Он не позволил продолжать.
— Слишком поздно... не только из-за времени, но из-за огромной пропасти меж нами. Не время разделяет нас. — Голос его сделался очень мягким, а улыбка неожиданно напомнила того молодого Стефана, который был ее наставником так много дней назад. — Никак нельзя исправить того, что мы когда-то поженились. Я уже не могу... любить тебя, как ты заслуживаешь. Да и ты, увидев, каким я стал, не сможешь больше любить меня.
Она заткнула уши и отрицательно замотала головой.
— Бесполезно, Иден. Покинь это место. Поезжай домой. Забудь меня. Считай наш брак расторгнутым. Я предоставлю любое свидетельство... только уезжай! Уезжай быстрее!
Она не хотела сдаваться, хотя слезы струились по ее щекам:
— Но почему? Почему ты не хочешь спастись?
Он медленно покачал головой, затем взял ее за плечи и взглянул пустыми глазами.
— Хорошо, я скажу, раз ты вынуждаешь меня. Я не покину это место, поскольку не хочу. Я хочу остаться с тем, кто любит меня... — Не обратив внимания на ее отчаянное восклицание, он неумолимо продолжал: — И кого я тоже люблю... не той любовью незрелых юных душ, что была у нас с тобой, но всем своим раскрывшимся существом. Мне было тяжело осознать это, поверь, наверное, не менее, чем сейчас тебе. Я страдал и телом и душой. И посему искал облегчение у этого коварного друга... — Он указал на маленькую коробочку со свежим коричневым опиумом. — Я не прислушался к предупреждениям тех, кому довелось познать его коварство, и теперь несу наказание. И это еще одна причина, удерживающая меня здесь. Итак, ты видишь, возлюбленная тень далекого детства, что для меня нет пути отсюда. Хоукхест — истинный дом лишь для тебя, для меня же — Куал'а Зайдун.

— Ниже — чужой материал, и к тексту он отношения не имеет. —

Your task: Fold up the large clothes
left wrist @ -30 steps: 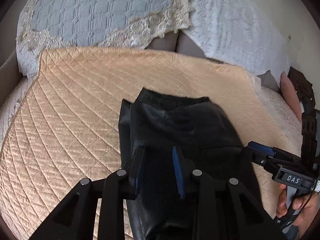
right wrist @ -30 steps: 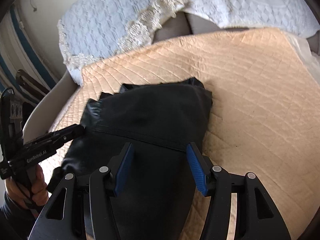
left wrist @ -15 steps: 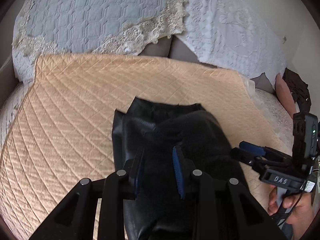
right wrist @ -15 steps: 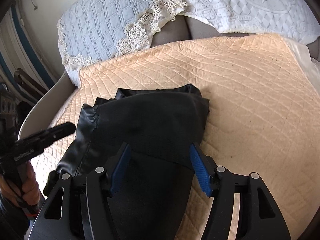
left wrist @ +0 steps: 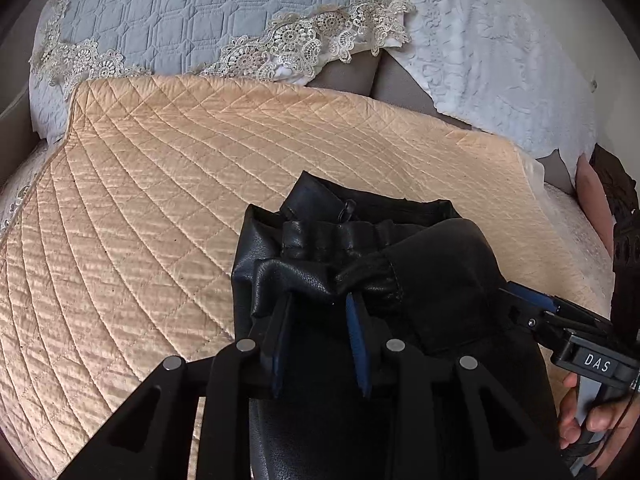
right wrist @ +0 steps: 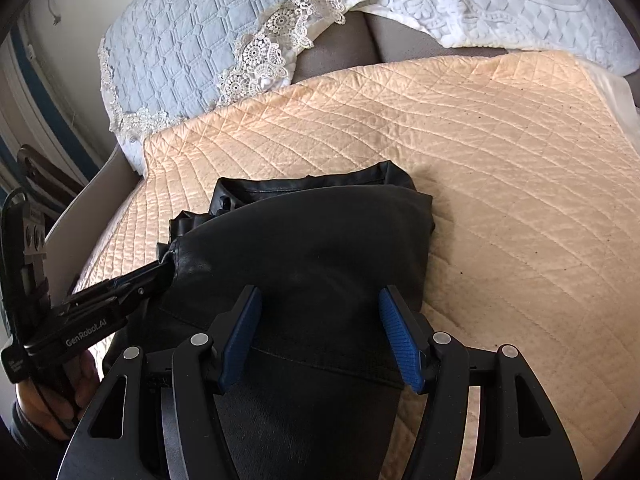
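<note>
A black leather-like garment (left wrist: 420, 280) lies folded on the peach quilted cover (left wrist: 160, 200), and it also shows in the right wrist view (right wrist: 320, 248). My left gripper (left wrist: 320, 304) is shut on a bunched edge of the garment at its left side. My right gripper (right wrist: 320, 312) is open, its blue pads spread over the garment's near part without holding it. The left gripper also shows in the right wrist view (right wrist: 156, 272), pinching the garment's left edge. The right gripper shows at the right of the left wrist view (left wrist: 520, 300).
The peach quilted cover (right wrist: 500, 160) spreads wide around the garment. A blue-grey quilted pillow with lace trim (left wrist: 200, 12) and a white embroidered pillow (left wrist: 500, 48) lie at the back. A dark wooden furniture piece (right wrist: 36, 172) stands at the left.
The left gripper has closed on the garment's bunched edge and pulled it up and forward. The right gripper stays open over the garment and has shifted slightly.
</note>
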Available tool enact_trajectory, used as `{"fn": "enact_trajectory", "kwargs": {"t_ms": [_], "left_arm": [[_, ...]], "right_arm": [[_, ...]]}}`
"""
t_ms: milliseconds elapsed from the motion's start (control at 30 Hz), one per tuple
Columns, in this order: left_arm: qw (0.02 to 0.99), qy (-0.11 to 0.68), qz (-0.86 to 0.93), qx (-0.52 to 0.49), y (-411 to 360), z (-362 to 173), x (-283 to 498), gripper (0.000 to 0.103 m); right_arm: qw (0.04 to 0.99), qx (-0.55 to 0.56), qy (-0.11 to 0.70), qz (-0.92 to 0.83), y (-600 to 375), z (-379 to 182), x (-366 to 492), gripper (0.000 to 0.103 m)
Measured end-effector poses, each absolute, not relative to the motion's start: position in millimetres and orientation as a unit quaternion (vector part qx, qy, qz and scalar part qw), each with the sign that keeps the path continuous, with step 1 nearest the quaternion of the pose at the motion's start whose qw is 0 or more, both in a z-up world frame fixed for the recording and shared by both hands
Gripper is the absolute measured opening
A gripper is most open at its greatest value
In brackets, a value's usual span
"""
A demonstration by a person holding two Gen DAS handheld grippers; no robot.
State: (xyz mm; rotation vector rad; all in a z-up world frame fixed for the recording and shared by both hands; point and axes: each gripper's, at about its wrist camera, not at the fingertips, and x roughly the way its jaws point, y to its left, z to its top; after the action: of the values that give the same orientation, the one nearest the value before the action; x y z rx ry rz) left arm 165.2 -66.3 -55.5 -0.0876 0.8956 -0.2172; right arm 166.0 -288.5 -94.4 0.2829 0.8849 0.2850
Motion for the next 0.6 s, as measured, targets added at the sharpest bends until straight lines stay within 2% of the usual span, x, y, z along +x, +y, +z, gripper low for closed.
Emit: {"fn": "enact_trajectory", "kwargs": {"t_ms": [233,333,600], "left_arm": [[0.896,0.43,-0.105,-0.036,-65.7,-56.7,167.0,0.03],[0.896,0.43,-0.107,-0.041,-64.0,-57.1,166.9,0.03],[0.893,0.435,-0.112,-0.044,-61.3,-61.8,173.4,0.03]], "right_arm": [[0.882,0.159,0.422,0.136,-303.7,-91.8,158.8,0.062],[0.868,0.201,0.432,0.142,-317.9,-101.8,157.0,0.068],[0.845,0.252,0.445,0.158,-323.5,-117.0,163.1,0.072]]}}
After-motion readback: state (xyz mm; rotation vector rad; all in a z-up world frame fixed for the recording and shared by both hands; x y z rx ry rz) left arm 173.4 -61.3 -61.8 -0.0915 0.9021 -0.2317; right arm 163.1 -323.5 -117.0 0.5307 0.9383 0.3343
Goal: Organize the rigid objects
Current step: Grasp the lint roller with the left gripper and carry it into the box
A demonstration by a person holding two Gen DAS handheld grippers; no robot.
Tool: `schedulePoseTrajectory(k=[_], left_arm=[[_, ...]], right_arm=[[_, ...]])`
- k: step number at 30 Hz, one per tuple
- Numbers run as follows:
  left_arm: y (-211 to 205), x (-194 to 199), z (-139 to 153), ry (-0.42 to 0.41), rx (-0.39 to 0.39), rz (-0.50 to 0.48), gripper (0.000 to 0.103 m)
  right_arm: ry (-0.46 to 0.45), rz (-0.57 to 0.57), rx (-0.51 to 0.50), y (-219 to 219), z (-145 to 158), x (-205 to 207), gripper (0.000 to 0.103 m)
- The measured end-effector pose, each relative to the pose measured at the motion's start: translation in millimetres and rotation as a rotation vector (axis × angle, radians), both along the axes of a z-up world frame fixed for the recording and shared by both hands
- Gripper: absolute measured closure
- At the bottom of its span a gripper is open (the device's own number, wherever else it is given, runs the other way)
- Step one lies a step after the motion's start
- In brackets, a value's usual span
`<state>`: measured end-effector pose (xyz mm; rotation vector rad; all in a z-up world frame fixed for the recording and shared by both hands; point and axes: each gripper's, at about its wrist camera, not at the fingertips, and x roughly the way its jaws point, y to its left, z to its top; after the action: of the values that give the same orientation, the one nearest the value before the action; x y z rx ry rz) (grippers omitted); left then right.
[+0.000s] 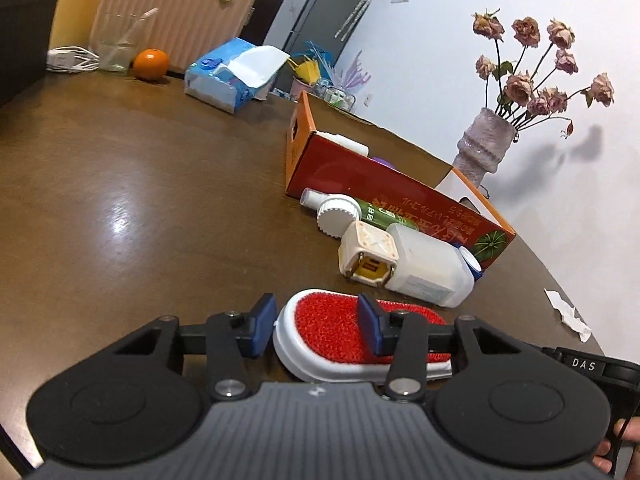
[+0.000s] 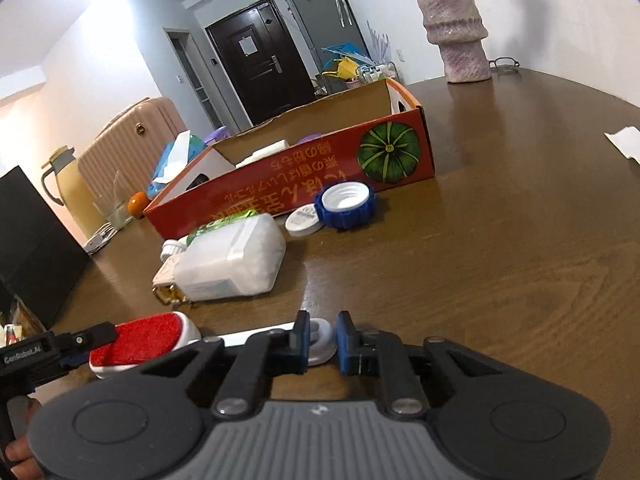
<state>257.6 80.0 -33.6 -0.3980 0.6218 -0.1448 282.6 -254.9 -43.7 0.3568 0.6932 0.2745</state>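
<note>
The left tool [image 1: 316,330] is closing around the red head of a brush [image 1: 340,332] lying on the worktop [image 1: 140,200], while the right tool [image 2: 323,340] is pinching its white handle end [image 2: 320,340]. This looks like the pick-up step; next, both need lifting together toward the orange box [image 2: 300,188] beyond the bottles [image 2: 232,264].

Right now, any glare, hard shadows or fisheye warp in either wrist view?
Left wrist view: bright glare patch on the table; the vase and dried flowers cast a soft dark shadow on the white wall; the horizon tilts and the frame corners go dark. Right wrist view: window glare washes out the upper left, sheen streaks the tabletop, and the table edge bows strongly.
</note>
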Motion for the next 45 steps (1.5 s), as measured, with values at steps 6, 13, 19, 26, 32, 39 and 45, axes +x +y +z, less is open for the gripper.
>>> schedulePoseTrajectory(k=[6, 13, 19, 26, 32, 39, 45], left_arm=[[-6.1, -39.4, 16.2, -0.068, 0.019, 0.033, 0.059], [-16.3, -84.1, 51.2, -0.193, 0.041, 0.033, 0.059], [-26.7, -116.2, 70.4, -0.254, 0.057, 0.029, 0.059], [-34.7, -132.1, 87.9, -0.310, 0.073, 0.022, 0.059], [-36.2, -125.1, 87.8, -0.314, 0.076, 0.025, 0.059], [-37.6, -86.5, 85.9, -0.290, 0.088, 0.033, 0.059], [-35.3, -34.5, 99.6, -0.291, 0.082, 0.030, 0.061]], right_arm=[[-0.058, -0.010, -0.011, 1.9, 16.6, -34.3, 0.088], [-0.170, -0.015, 0.011, -8.4, 45.9, -81.3, 0.088], [-0.239, -0.042, 0.024, -14.0, 61.2, -117.4, 0.088], [-0.288, -0.059, 0.032, -19.4, 74.4, -140.5, 0.088], [-0.284, -0.066, 0.033, -19.2, 72.4, -136.9, 0.088], [-0.259, -0.083, 0.009, -12.7, 67.5, -100.1, 0.088], [-0.262, -0.088, 0.018, -11.4, 74.5, -51.4, 0.088]])
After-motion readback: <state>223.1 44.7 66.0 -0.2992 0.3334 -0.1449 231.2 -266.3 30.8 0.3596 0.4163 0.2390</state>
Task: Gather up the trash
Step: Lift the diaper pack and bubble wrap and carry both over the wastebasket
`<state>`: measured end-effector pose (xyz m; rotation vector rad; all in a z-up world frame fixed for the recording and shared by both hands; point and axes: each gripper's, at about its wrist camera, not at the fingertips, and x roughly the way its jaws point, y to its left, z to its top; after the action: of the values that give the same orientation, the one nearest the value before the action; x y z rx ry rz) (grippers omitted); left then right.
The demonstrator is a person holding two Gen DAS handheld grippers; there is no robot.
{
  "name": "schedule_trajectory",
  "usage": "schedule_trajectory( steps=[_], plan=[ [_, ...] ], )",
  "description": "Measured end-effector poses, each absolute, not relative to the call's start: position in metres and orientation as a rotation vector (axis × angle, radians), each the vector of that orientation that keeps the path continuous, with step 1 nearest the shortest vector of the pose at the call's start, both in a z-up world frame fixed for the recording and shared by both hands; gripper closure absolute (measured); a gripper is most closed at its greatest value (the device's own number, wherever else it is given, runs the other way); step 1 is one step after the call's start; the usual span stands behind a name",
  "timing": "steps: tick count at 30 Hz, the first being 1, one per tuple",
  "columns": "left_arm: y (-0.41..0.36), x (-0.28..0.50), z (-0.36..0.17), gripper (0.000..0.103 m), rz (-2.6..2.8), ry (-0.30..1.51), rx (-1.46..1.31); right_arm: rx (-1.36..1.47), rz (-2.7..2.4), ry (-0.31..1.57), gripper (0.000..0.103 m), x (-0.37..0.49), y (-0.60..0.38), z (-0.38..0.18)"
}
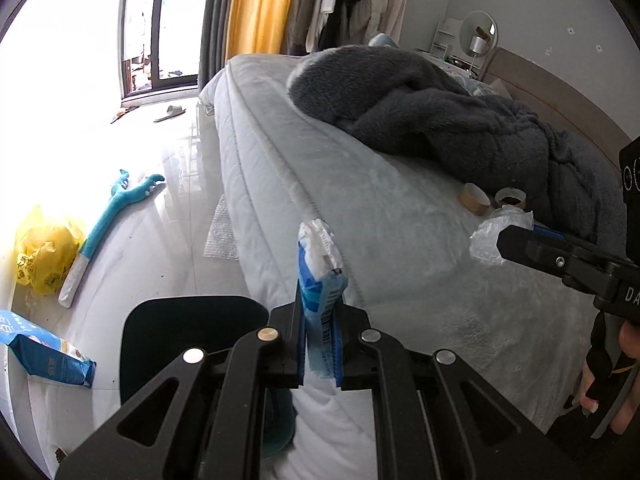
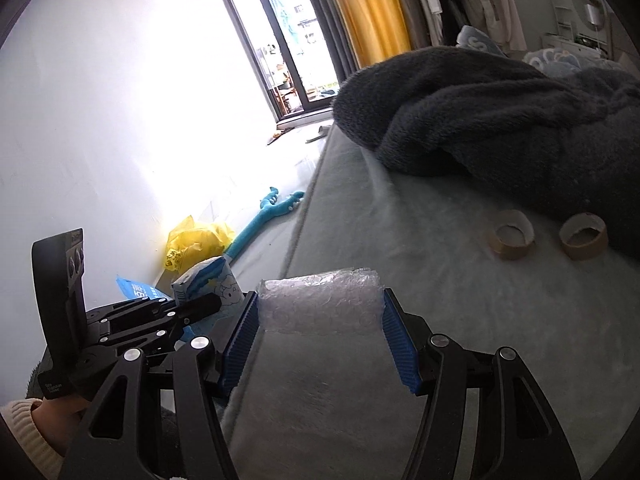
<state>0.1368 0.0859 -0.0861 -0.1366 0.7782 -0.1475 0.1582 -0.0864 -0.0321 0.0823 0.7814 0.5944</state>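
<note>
My left gripper is shut on a blue and white tissue pack, held upright over the bed's edge; the pack also shows in the right wrist view. My right gripper is shut on a wad of clear bubble wrap above the bed; the wad also shows in the left wrist view. Two empty cardboard tape rolls lie on the bed beside the grey blanket, ahead of the right gripper.
A grey fleece blanket is heaped on the pale bed. On the floor lie a yellow plastic bag, a teal plush toy, a blue packet, a bubble wrap sheet and a dark bin.
</note>
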Motion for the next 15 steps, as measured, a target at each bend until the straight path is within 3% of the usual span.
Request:
schedule_trajectory(
  steps=[15],
  plan=[
    [0.161,0.137,-0.119,0.091,-0.022,0.910,-0.202,-0.008,0.693,0.804,0.041,0.168,-0.017,-0.042]
  ],
)
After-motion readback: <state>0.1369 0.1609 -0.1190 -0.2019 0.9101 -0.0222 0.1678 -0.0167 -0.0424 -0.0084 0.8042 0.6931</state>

У него перехватило дыхание от ее душераздирающего крика, но он отстранил ее и позвал Абдула, который дожидался за дверью.
Затем, взяв свою трубку и спрятав ее в складки халата, он ушел прочь.
Много часов, как показалось Иден, проплакала она на кушетке Стефана, прежде чем Абдул осторожно дотронулся до ее плеча и сообщил, что эмир желает говорить с ней.
— Он обещает ради Стефана дать вам сопровождение, чтобы обеспечить безопасную дорогу куда вы пожелаете.
Совершенно разбитая и опустошенная, она тяжело поднялась и безвольно последовала за юношей.
Эмир был один в небольшой комнате, примыкавшей к залу. В глазах его уже не было прежнего блеска, его обращение было доброжелательным.
— Госпожа, вы испытали здесь ужасное горе, и мне жаль, что Стефан тому причиной. Теперь вы знаете, что должны уехать... но есть еще одно, что вам надо знать. Я не стану этого утаивать. Стефан не понимает, что уже слишком долго он злоупотребляет наркотиком. Опиум убивает его. Он умрет... очень скоро... не позже, чем через год.
Его спокойный тон был нестерпим. Иден поняла, что превращается в чудовище мщения — ногти ее стали когтями, чтобы выцарапать ему глаза. Она закричала:
— Вы один всему виной!
Его кровь брызнула ей на руки. Не переставая кричать, она рванулась за его кинжалом, но он перехватил ее руку своей железной хваткой, как и в прошлый раз, и покачал головой, мрачно улыбаясь.
— Нет-нет, госпожа. Вы не должны разлучать его со мной. Если вы сделаете это, он умрет еще быстрее, поверьте.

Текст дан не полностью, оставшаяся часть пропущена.